3.1. Pulang

389 17 2
                                    

Tengah malam itu, seorang pria berwajah manis terbangun dari tidurnya. Tepatnya, ia membuka matanya yang terpejam tapi tak membawanya ke dunia mimpi.
Dilihatnya wajah separuh nafasnya yang tidur nyenyak dihadapannya.
Dengan lembut dia mengusap wajah itu dengan jarinya, lalu disentuhnya pipi orang itu dengan telapak tangannya yang mungil.

Lalu dia merasa ada sesuatu yang hangat membasahi pipinya. Matanya terasa panas dan membuat pandangannya kabur.
Hatinya terasa sesak dan begitu perih, ketika hal-hal yang telah berlalu antara dia dan orang kesayangannya itu, hingga malam ini kesabarannya mencapai garis akhir.

Perlahan ia bangun dari tempat tidurnya, membersihkan diri setelah percintaan beberapa jam sebelumnya, memakai kaos dan outer putih, jeans hitam, memakai sneakersnya, lalu melihat ke arah orang yg tidur tenang dihadapannya, lalu berkata.....

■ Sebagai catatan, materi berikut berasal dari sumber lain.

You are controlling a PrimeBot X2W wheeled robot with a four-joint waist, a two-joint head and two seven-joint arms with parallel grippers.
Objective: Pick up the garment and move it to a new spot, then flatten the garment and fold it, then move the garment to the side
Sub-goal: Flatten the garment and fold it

"Papii..... Maafkan aku..."

Setelah menghela nafas yang berat dan dalam, dia pun meninggalkan kamar dan rumah itu.
Sebenarnya dia tak ada tujuan dan tak tahu juga dia mau ke mana. Yang dia rasakan hanyalah dia ingin jauh dari apartemennya.

"..... Jangan khawatir, New. Aku hanya ingin, kau jangan bilang apapun pada P'Tay juga."

"............."

"Kau kan aktor handal. Berpura-puralah aku tak pernah membicarakan ini denganmu."

".............."

"Iya, aku tau. Tapi bisa kan kau membantuku? Tak usah bicara apapun jika ada yg bertanya. Dan aku sudah membereskan semuanya. Aku yakin tak akan ada yang bertanya. Termasuk Mae Godji dan Mae Yuyui."

"..............."

"Ya... Ya... Ya... Aku akan jaga diri. Aku hanya perlu waktu sesaat lagi, sebelum surat itu ku berikan padanya."

"................."

"Mungkin ini yang terbaik untuk ku, New. Apalagi sejak awal kau, P'Tay, dan Papii, kalian memang bersama kan. Aku yakin, kalian bisa menghiburnya. Aku tau dia segila apa jika frustasi."

"................."

"Yeah. Sampai jumpa...."

◇◆◇◆◇◆◇◆◇

"Tay....."

".............."

"Dia benar-benar pergi. Apa yang harus kulakukan?"

"..............."

"Ya, kau benar. Aku memang bodoh. Mengatakan hal itu saja aku tak bisa. Apapun sudah kulakukan untuk 'membayar' kalimat yang tak bisa kukatakan itu. Tapi, mungkin kau benar. Tanpa kusadari, aku sudah membawanya ke titik itu."

"................"

"Bukan aku tak berusaha, Tay. Kalimat itu selalu ada di ujung lidahku. Bahkan setelah semalam pun, aku tetap tidak bisa mengatakannya."

"................"

"Tidak. Aku tahu, dia tahu aku sangat mencintainya. Tapi, aku juga merasakan kesedihannya yang tak bisa kuraih lagi saat dia berteriak menyebut namaku sambil ....."

"................"

"Ya... Ya... Ya... Tunggu.... Tay.... Ini......"

Kesenyapan yang sangat asing menyeruak di kamar itu. Panggilan di telepon pun terabaikan, hingga akhirnya orang di seberang telepon itu menyalakan kamera handphone-nya.